Les observations mordantes du vieux gentleman furent interrompues par le commencement de la chanson que M. Anthony Humm psalmodiait, deux lignes par deux lignes, pour l'instruction de ceux de ses auditeurs qui ne connaissaient point la légende. Pendant qu'on chantait, le petit homme chauve disparut, mais il revint aussitôt que la chanson fut terminée, et parla bas à M. Anthony Humm avec un visage plein d'importance.
«Mes amis, dit M. Humm en levant la main d'un air suppliant, pour faire taire quelques vieilles ladies qui étaient en arrière d'un vers ou deux; mes amis, un délégué de la branche de Dorking, de notre société, le frère Stiggins, est en bas.»
Les mouchoirs s'agitèrent de nouveau et plus fort que jamais, car M. Stiggins était extrêmement populaire parmi les dames de Brick-Lane.
«Il peut entrer, je pense, dit M. Humm en regardant autour de lui avec un sourire fixe.
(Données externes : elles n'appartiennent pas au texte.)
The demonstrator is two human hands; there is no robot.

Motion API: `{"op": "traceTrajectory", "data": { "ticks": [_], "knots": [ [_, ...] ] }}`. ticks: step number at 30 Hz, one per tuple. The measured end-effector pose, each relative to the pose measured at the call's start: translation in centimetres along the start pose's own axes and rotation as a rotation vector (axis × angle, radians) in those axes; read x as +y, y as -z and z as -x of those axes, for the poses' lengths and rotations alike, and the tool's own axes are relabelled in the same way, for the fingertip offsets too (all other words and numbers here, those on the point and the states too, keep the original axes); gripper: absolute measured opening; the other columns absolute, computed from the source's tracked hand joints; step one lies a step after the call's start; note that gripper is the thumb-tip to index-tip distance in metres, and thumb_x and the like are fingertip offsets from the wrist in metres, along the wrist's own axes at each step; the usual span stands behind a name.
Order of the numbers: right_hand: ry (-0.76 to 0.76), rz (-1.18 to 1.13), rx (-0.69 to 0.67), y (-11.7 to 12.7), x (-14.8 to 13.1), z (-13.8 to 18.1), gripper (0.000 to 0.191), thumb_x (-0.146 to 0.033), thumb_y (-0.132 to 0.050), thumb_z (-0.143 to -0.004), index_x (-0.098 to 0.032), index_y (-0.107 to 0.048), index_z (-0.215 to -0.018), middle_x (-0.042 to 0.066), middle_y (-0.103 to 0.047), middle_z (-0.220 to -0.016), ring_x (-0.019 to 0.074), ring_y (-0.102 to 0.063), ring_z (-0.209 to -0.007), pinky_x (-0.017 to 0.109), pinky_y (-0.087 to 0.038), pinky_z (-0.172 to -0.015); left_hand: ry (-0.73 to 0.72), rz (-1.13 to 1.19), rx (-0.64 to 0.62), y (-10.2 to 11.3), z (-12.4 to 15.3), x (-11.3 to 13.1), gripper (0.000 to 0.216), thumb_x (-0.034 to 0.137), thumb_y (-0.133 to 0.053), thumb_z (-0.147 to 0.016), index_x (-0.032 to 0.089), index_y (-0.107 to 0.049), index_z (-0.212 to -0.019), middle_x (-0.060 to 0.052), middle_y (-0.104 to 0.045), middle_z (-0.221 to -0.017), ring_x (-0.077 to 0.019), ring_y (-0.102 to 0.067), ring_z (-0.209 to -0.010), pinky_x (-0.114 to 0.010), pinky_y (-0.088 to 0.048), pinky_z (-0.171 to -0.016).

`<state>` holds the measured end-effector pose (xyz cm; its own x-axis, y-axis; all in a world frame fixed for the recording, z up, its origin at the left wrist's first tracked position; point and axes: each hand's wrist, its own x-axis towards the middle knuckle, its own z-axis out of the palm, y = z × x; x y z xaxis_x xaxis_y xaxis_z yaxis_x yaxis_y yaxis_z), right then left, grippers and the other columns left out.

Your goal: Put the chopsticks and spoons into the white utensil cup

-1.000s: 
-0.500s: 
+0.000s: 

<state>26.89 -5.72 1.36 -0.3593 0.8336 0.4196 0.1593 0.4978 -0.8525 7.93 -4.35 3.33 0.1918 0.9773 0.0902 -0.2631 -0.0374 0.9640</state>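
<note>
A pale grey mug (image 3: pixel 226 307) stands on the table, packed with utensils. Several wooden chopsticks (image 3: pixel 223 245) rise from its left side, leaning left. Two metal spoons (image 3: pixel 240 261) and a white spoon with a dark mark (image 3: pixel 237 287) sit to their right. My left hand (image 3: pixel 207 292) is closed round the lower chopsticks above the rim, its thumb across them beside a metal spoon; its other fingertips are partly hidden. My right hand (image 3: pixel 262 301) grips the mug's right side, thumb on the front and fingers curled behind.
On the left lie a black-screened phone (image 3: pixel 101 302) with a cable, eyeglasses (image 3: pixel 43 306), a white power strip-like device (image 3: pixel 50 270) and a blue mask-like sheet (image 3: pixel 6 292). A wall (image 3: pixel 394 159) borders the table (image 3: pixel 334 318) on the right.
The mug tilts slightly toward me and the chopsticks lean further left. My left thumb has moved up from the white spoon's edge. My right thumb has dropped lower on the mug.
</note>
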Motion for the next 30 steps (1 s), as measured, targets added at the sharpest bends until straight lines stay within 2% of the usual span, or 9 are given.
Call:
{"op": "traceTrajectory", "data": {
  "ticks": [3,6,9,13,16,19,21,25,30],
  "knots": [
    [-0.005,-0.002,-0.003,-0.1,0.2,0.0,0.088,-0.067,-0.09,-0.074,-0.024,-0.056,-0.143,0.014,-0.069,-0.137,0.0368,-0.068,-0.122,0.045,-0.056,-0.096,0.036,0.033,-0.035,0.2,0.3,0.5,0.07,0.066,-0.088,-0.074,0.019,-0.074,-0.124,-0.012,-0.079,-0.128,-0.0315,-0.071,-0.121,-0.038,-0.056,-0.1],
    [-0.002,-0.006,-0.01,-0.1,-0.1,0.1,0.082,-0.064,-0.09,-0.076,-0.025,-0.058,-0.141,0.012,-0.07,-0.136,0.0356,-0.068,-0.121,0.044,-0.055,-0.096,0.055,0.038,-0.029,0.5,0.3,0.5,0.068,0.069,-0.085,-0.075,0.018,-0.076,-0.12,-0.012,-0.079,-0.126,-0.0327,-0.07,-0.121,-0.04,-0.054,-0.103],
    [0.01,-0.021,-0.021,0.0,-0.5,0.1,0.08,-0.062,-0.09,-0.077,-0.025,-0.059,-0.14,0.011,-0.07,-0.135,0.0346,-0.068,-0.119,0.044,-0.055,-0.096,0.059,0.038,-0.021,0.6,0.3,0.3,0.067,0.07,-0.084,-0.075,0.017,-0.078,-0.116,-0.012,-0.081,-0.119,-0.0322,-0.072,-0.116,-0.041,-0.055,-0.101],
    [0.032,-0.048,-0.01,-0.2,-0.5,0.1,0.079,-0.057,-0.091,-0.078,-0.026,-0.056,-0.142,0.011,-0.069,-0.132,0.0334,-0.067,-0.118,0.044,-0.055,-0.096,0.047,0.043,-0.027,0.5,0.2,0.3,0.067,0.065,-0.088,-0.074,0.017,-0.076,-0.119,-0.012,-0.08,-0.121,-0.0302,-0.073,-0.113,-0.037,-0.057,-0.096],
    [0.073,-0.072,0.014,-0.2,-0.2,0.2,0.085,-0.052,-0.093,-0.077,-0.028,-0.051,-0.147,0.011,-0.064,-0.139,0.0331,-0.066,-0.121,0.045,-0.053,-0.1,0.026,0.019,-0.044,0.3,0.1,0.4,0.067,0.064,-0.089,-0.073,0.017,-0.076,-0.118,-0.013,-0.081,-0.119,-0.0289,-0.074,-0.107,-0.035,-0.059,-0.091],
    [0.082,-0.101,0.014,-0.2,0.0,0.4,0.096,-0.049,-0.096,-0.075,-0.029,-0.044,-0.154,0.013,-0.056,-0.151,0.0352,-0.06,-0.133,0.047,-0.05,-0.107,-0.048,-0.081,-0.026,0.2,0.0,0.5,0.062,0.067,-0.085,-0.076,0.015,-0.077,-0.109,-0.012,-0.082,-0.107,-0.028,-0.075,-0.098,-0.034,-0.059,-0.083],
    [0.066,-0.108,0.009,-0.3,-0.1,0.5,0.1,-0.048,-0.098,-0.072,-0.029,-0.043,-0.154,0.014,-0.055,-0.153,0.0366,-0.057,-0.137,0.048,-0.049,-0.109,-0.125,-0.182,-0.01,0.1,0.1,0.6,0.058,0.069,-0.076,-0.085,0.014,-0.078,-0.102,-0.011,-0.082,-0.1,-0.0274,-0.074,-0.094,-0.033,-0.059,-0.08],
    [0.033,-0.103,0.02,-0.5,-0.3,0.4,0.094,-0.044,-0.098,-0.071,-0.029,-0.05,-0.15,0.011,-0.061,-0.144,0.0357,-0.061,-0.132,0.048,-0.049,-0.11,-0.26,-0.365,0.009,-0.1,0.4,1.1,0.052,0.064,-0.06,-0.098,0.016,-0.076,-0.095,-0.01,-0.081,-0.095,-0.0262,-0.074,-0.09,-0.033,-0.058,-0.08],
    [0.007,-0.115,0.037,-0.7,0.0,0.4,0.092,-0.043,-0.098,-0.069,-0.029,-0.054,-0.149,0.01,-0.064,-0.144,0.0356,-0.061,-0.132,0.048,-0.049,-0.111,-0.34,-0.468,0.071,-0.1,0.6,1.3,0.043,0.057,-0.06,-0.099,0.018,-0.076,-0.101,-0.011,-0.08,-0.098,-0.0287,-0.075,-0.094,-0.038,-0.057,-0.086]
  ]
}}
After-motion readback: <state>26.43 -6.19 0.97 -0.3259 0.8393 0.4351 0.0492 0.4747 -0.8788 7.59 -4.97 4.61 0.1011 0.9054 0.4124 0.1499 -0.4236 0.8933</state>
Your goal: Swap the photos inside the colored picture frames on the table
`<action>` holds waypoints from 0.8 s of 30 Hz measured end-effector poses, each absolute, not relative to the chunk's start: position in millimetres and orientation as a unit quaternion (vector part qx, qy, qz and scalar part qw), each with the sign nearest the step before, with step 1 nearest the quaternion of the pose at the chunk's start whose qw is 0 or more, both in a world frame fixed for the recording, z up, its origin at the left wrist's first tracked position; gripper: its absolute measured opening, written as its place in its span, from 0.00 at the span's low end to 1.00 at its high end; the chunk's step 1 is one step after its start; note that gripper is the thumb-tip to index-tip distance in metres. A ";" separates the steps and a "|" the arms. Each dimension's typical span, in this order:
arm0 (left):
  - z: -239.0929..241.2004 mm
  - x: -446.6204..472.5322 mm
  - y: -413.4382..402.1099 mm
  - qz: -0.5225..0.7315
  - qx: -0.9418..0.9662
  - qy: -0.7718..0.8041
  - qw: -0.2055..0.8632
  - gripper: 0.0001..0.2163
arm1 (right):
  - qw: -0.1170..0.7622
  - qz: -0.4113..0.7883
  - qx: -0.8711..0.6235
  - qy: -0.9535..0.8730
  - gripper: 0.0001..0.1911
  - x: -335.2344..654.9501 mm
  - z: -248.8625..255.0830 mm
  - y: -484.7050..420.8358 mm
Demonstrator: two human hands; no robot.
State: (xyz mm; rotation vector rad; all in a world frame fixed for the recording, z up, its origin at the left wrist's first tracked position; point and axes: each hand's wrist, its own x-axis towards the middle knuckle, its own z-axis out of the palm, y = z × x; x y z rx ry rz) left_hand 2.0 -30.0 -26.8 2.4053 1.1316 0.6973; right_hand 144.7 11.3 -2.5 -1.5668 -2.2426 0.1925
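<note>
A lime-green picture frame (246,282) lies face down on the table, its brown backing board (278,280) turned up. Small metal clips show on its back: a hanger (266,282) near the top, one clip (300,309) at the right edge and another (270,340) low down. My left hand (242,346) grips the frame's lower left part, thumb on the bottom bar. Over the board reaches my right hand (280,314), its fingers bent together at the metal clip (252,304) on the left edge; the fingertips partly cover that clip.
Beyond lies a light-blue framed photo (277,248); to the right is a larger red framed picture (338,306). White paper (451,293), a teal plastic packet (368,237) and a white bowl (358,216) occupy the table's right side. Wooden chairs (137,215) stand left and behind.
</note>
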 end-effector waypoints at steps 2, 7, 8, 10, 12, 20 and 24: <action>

Frère Tadger, il peut venir auprès de nous et remplir sa mission.»
Le petit homme chauve, qui répondait au nom de frère Tadger, dégringola l'échelle avec grande rapidité, puis immédiatement après, on l'entendit remonter avec le révérend M. Stiggins.
«Le voilà qui vient, Sammy, chuchota M. Weller, dont le visage était pourpre d'une envie de rire supprimée.
– Ne lui dites rien, répartit Sam, je ne pourrais pas me retenir. Il est près de la porte; je l'entends qui se cogne la tête contre la cloison.»
Pendant que Sam parlait, la porte s'ouvrit et le frère Tadger parut, immédiatement suivi par le révérend M. Stiggins. L'entrée de celui-ci fut accueillie par des bravos, par des trépignements, par des agitations de mouchoirs. Mais, à toutes ces manifestations de délices, le frère Stiggins ne répondit pas un mot, se contentant de regarder avec un sourire hébété la chandelle qui fumait sur la table, et balançant en même temps son corps d'une manière irrégulière et alarmante.
«Est-ce que vous n'allez pas bien, frère Stiggins? lui dit tout bas M. Anthony Humm.
– Je vais très-bien, monsieur, répliqua M. Stiggins d'une voix aussi féroce que le permettait l'épaisseur de sa langue. Je vais parfaitement, monsieur.
– Tant mieux, tant mieux, reprit M. Anthony Humm, en reculant de quelques pas.
– J'espère que personne ici ne se permet de dire que je ne suis pas bien?
– Oh! certainement non.
– Je les engage à ne pas le dire, monsieur, je les y engage.»
Tendant ce colloque, l'assemblée était restée parfaitement silencieuse, attendant avec une certaine anxiété la reprise de ses travaux ordinaires.
«Frère, dit M. Humm avec un sourire engageant, voulez-vous édifier l'assemblée?
– Non,» répliqua M. Stiggins.
L'assemblée leva les yeux au ciel et un murmure d'étonnement parcourut la salle.
«Monsieur, dit M. Stiggins, en déboutonnant son habit, et en parlant très-haut; j'ai dans l'opinion que cette assemblée s'est honteusement soûlée. – Frère Tadger, continua-t-il avec une férocité croissante, et en se tournant brusquement vers le petit homme chauve; vous êtes soûl, monsieur.»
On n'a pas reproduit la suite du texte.